Young Sera spent the rest of the day preparing. Lyra helped her choose warriors who would go on the extraction mission if it became necessary. Garrett worked on contingency plans in case the Riverside Alpha had allies who tried to interfere. Maya prepared rooms for the two younger sisters and made sure medical supplies were ready in case they needed treatment.
As evening approached, young Sera stood in her room looking at herself in the mirror. She still had bruises on her face from fighting Victor. Her shoulder was still bandaged. She looked like someone who had been through war.
But she also looked like someone who would not back down. Someone who would fight for people who could not fight for themselves. Someone who was becoming the Luna Queen her grandmother had believed she could be.
A knock at the door. Kai entered carrying dinner on a tray.
“You have been working all day,” Kai said. “You need to eat and rest.”
“I cannot rest. Not while those girls are locked in a basement.”
“You also cannot help them if you collapse from exhaustion. Eat. Sleep a few hours. Then tomorrow we save them.”
Young Sera knew he was right. She sat and ate while Kai kept her company. His presence was calming. Grounding. A reminder that not everything was about danger and politics and fighting.
“Do you think I am doing the right thing?” young Sera asked. “Threatening to go to war over two omega girls?”
“Yes,” Kai said without hesitation. “Because if you do not fight for them, who will? If the Luna Queen does not protect the most vulnerable, then what is the point of having Luna Queens?”
“I am scared I will mess this up. That I will make things worse instead of better.”

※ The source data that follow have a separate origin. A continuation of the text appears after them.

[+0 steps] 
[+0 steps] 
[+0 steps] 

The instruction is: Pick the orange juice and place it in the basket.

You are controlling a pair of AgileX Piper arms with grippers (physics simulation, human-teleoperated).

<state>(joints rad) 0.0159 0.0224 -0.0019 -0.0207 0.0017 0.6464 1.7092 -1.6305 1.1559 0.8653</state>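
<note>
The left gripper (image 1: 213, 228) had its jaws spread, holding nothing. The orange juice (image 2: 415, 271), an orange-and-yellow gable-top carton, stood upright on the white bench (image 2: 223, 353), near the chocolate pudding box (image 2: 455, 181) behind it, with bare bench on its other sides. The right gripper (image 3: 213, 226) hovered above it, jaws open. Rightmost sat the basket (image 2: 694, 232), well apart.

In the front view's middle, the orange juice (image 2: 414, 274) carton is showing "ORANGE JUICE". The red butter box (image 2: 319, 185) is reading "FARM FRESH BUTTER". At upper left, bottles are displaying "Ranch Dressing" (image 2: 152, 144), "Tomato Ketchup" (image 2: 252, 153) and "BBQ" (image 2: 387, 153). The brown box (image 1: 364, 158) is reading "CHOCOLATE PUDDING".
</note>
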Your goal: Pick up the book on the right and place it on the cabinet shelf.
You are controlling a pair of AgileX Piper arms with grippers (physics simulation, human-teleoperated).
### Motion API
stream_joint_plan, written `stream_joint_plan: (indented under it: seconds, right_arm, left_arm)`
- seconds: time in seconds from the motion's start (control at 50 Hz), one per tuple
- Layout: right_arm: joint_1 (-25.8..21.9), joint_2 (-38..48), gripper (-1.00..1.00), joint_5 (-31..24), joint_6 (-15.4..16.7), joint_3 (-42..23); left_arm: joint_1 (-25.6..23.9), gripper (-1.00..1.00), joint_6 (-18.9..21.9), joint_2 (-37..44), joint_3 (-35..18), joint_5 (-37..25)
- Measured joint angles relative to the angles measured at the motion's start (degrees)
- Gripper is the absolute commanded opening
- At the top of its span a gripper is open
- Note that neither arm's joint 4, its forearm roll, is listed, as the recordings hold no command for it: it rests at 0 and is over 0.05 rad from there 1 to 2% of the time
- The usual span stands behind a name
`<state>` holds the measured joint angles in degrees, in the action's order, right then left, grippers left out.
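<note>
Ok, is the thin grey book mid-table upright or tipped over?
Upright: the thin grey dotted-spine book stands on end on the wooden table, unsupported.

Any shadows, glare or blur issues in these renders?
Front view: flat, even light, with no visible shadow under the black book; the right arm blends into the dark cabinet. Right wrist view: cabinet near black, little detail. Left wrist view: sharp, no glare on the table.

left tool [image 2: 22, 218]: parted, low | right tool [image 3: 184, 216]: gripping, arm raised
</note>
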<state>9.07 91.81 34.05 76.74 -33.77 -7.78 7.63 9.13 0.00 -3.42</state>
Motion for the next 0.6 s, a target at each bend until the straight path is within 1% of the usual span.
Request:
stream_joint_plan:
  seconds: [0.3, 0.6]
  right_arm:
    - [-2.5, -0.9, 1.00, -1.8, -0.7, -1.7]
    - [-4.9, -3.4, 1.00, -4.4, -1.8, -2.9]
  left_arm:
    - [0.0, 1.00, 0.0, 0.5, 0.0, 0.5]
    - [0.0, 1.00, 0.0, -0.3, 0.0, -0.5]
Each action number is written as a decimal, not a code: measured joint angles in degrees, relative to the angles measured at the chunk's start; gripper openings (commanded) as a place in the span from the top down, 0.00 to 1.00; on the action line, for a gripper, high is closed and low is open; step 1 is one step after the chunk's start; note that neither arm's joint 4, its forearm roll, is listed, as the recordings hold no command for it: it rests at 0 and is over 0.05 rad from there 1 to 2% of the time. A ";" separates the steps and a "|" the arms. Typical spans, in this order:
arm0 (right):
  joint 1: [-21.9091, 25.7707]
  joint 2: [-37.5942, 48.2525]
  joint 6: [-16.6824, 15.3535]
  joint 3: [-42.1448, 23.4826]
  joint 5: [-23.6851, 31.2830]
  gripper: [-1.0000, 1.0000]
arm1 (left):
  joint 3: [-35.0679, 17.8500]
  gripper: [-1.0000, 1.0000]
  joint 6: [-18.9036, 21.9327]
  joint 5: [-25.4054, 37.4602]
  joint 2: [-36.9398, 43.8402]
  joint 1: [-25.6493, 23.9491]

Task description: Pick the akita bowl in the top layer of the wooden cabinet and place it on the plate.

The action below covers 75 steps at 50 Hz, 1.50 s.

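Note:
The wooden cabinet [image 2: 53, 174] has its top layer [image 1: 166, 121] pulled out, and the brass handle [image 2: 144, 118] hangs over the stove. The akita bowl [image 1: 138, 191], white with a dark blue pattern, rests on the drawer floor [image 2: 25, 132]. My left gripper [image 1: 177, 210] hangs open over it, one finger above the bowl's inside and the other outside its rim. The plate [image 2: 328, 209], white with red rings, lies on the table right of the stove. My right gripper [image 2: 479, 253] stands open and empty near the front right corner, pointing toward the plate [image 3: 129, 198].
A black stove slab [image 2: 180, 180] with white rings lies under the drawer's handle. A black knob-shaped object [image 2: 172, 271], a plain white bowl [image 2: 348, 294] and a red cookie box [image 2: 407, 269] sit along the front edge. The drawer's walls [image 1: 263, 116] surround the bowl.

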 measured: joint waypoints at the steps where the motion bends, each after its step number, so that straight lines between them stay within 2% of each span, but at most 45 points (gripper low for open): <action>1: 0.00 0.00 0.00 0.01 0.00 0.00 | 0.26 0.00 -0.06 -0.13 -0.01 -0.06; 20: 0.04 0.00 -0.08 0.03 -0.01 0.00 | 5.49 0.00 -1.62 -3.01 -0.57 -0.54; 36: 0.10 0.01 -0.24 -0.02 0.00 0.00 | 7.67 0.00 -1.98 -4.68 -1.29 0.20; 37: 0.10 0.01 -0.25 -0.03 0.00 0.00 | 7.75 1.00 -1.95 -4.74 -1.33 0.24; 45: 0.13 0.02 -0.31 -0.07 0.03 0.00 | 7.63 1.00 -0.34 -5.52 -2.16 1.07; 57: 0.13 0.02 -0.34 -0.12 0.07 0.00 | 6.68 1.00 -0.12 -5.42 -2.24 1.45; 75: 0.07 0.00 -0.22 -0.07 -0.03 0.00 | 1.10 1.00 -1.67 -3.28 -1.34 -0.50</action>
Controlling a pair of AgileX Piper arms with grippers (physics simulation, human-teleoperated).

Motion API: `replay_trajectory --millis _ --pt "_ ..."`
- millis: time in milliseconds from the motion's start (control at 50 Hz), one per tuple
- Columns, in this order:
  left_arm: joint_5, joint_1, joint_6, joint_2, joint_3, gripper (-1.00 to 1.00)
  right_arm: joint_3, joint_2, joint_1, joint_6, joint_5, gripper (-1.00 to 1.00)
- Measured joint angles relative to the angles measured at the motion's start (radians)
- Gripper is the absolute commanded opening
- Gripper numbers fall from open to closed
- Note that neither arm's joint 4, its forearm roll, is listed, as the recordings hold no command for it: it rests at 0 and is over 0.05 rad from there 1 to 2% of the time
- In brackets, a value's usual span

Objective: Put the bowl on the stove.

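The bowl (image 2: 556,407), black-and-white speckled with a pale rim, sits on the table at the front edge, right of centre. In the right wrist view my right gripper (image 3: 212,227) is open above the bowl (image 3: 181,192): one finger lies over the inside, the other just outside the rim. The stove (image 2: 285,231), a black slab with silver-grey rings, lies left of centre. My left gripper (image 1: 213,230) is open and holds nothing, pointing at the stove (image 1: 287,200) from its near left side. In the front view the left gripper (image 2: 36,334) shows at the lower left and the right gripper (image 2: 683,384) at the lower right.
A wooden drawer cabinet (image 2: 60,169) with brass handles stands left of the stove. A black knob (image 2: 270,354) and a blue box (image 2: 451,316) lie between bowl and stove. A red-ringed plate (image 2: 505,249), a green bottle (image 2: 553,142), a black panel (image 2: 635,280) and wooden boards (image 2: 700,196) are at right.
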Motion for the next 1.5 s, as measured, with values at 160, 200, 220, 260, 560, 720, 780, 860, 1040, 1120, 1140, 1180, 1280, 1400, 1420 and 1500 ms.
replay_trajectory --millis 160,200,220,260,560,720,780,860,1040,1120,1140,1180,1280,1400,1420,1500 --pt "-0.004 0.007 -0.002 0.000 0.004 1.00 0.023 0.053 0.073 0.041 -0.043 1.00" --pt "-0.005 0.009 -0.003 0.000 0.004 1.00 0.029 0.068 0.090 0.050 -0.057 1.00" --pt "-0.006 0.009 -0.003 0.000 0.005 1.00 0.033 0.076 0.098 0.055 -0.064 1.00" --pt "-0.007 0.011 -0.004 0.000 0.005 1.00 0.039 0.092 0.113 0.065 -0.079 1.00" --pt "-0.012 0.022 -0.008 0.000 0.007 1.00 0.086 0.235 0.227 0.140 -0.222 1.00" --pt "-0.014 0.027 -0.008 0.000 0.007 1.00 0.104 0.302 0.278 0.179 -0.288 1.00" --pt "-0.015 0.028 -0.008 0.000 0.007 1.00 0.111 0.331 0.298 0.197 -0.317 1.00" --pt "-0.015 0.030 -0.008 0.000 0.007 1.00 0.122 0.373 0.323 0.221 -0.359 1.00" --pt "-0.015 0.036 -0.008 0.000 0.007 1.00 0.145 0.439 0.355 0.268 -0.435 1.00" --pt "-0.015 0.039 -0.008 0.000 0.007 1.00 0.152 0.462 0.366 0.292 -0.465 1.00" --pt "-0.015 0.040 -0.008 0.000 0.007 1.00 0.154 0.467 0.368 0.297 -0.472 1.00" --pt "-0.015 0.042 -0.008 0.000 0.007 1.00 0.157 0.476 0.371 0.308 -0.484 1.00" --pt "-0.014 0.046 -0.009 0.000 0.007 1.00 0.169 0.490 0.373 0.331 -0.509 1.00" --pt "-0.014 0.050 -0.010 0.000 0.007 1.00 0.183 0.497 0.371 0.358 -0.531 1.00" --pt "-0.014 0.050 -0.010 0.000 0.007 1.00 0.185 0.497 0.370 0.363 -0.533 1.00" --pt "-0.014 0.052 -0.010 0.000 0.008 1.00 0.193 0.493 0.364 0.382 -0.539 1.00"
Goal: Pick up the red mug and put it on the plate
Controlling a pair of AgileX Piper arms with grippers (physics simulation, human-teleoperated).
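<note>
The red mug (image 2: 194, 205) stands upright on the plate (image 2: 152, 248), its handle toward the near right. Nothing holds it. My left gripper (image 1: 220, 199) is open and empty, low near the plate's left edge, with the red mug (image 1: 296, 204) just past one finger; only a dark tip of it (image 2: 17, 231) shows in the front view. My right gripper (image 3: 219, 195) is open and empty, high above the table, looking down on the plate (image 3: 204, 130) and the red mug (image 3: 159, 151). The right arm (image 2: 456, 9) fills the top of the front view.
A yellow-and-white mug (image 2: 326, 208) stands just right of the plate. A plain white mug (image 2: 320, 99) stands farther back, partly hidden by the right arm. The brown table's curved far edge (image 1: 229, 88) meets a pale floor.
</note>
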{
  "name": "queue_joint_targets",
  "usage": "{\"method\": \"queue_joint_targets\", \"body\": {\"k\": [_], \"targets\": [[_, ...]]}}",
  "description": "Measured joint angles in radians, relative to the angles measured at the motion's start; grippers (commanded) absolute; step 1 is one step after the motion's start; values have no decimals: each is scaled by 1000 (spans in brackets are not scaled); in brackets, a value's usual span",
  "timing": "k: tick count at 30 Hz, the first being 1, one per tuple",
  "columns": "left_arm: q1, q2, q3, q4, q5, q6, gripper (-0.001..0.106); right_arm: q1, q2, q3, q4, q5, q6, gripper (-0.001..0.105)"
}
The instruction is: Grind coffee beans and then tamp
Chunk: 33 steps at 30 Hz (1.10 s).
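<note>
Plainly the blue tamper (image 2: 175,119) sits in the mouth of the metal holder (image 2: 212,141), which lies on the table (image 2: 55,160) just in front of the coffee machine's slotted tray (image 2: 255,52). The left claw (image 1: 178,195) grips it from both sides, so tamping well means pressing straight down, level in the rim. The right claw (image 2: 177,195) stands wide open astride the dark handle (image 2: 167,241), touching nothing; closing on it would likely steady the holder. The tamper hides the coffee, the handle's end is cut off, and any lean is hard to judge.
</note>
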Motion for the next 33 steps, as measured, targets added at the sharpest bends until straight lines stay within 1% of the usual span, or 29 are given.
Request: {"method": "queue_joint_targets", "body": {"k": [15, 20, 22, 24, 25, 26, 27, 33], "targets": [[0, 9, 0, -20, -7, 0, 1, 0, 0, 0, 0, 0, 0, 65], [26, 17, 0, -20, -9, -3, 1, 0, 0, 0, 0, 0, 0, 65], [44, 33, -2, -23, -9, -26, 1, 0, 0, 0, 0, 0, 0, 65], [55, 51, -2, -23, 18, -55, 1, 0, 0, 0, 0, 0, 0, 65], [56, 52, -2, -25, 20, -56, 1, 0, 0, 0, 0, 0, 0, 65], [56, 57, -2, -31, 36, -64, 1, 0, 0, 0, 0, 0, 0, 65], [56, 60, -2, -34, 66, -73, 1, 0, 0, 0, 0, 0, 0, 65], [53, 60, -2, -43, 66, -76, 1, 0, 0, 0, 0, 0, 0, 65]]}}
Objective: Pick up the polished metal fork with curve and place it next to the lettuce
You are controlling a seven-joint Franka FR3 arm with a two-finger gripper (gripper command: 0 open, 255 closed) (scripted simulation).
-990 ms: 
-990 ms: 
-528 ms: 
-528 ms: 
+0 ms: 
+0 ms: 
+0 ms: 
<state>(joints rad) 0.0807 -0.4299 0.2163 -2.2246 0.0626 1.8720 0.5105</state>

“You might. But trying and failing is better than not trying at all. Those girls need someone to fight for them. You are that someone.”
Young Sera finished her dinner and let Kai help her get ready for bed. Her shoulder was aching again. The day had been too long and too active for someone still healing.
But tomorrow she would save two omega girls from the same fate she had barely escaped. Tomorrow she would prove that being Luna Queen meant more than just holding a title. It meant using power to protect the powerless.
Young Sera lay down and closed her eyes. Tomorrow would come soon enough.
And when it did, she would be ready.